[Seaside] Re: Seaside and REST
andreas.raab at gmx.de
Thu Mar 29 17:42:11 UTC 2007
Yes, that's my point exactly. Being told "go away and use a different
framework" is about the least helpful answer one can get. If there are
rules for when to use what I'd love to learn about them.
Daryl Richter wrote:
> On 3/29/07 10:06 AM, "Boris Popov" <boris at deepcovelabs.com> wrote:
>> Umm, wouldn't you just avoid using anchor callbacks for things you don't want
>> crawled? Its up to you as a developer to choose which element performs which
>> function when you're putting your application together. If you follow the
>> principle of using anchors for navigation and forms+buttons for modification
>> you will get the effect you desire, not sure that seaside itself has to do
>> much with the issue.
> Although I may be showing my ignorance of Seaside (I'm pretty new to it), I
> think this is just my point?
> If the framework allows destructive operations through links (anchor
> callbacks), the unsuspecting developer who doesn't understand the difference
> between links vs. forms+buttons will be caught unaware.
> I guess I am assuming that if a developer doesn't understand GET vs.

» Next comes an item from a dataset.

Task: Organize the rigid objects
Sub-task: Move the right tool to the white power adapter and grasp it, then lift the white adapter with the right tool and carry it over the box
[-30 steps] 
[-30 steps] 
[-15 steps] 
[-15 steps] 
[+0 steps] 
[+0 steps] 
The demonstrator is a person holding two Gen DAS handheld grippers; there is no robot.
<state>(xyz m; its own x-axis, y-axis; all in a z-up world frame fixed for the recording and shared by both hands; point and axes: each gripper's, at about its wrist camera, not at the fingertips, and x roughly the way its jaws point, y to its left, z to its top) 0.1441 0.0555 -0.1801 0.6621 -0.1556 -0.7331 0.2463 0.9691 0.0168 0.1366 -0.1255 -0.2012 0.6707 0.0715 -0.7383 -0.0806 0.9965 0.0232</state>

POST,
> he also doesn't understand links vs. forms and the implications of crawlers.
>> (Sent from a BlackBerry)
>> ----- Original Message -----
>> From: seaside-bounces at lists.squeakfoundation.org
>> <seaside-bounces at lists.squeakfoundation.org>
>> To: Squeak-Seaside <seaside at lists.squeakfoundation.org>
>> Sent: Thu Mar 29 04:42:26 2007
>> Subject: Re: [Seaside] Re: Seaside and REST
>> On 3/29/07 5:03 AM, "Lukas Renggli" <renggli at gmail.com> wrote:
>>>>>> * GET vs. POST: One of the things that confused me about the simple
>>>>>> counter example already is that it uses POST instead of GET - isn't GET
>>>>>> supposed to be idempotent as well as not modifying the requested
>>>>> Frankly, if you are thinking about URLs and POST vs. GET, you should
>>>>> probably not use Seaside.
>>>> Frankly, giving a non-answer like this isn't exactly helpful.
>>> Seaside is for people that don't want to worry about low level details
>>> such as HTTP. It let them think about more important things when
>>> building a sophisticated application. Again if you want to fiddle
>>> around with URLs and worry about HTTP details you probably should use
>>> a different framework.
>>> Have a look at #navigation in WAAnchorTag. It creates an idempotent
>>> (navigational) action callback for anchors.

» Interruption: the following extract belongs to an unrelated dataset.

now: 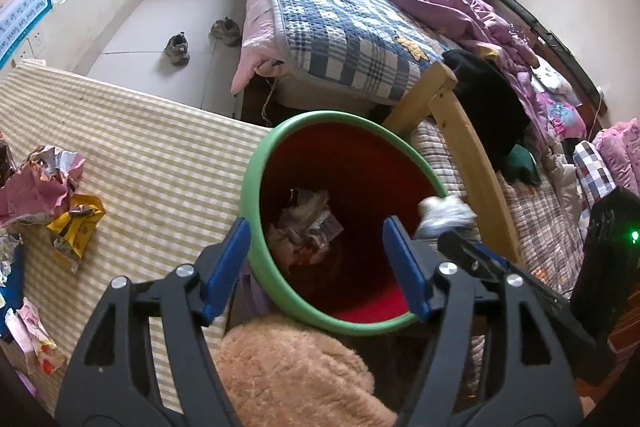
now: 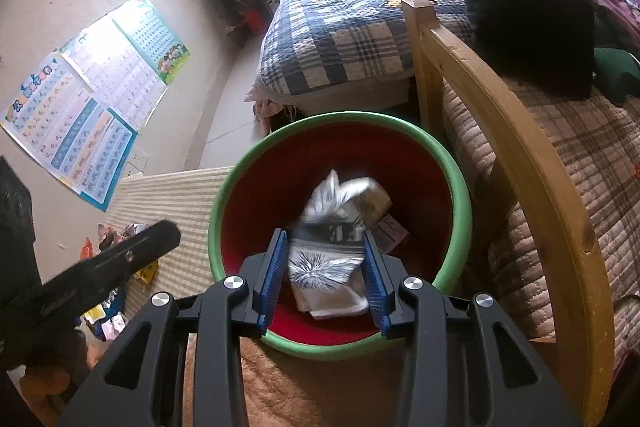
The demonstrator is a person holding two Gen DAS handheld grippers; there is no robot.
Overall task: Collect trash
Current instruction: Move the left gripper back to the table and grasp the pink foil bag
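Beside the striped table (image 1: 152, 147) — left hand-held gripper (image 1: 316, 267) spread empty, right hand-held gripper (image 2: 326, 279) pinching a wrapper (image 2: 328, 267).

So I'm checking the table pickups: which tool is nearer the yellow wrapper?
Left. The left tool hangs over the bin's table-side rim; the right tool is beyond it, farther from the yellow wrapper.

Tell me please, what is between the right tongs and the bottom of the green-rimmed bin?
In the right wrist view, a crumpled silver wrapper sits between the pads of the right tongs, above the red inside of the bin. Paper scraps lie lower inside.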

>>>> question. And I think the robots issue is a real one, too. Or do Seaside
>>>> apps somehow, magically, never get indexed?
>>> You see, Seaside is for sophisticated web *applications* and not web
>>> *sites*. Does it make sense to index an application like Microsoft
>>> Word? I doubt so.
>> Ah, but if they are on the internet, they *will* be indexed.

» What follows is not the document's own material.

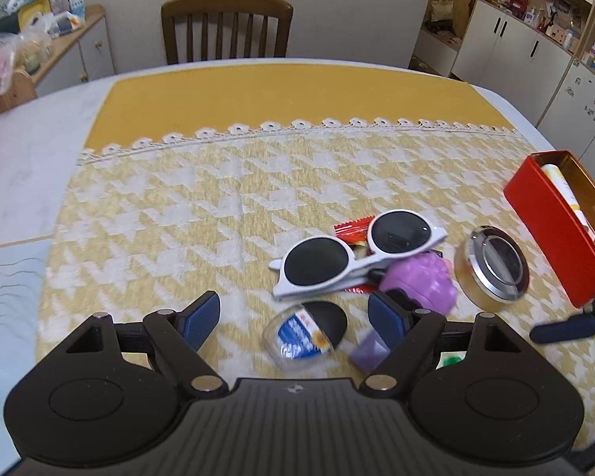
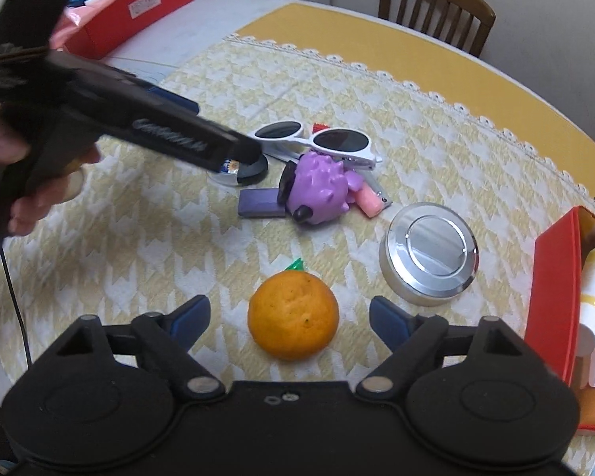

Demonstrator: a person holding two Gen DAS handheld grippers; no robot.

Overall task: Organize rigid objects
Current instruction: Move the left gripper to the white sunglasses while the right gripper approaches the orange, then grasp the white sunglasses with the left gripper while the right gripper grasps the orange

>> In the early days of Ruby on Rails framework development there was a a bit
>> of angst since the framework initially performed deletes using links that
>> used GET. People put their sites up, Google "indexed", bye-bye data.
>> So, while I totally agree that people creating a web site w/ Seaside
>> shouldn't need to know about GET, POST, &c., the developers of the framework
>> certainly should understand and use HTTP methods appropriately.
>>>> Can they even be indexed in any meaningful way?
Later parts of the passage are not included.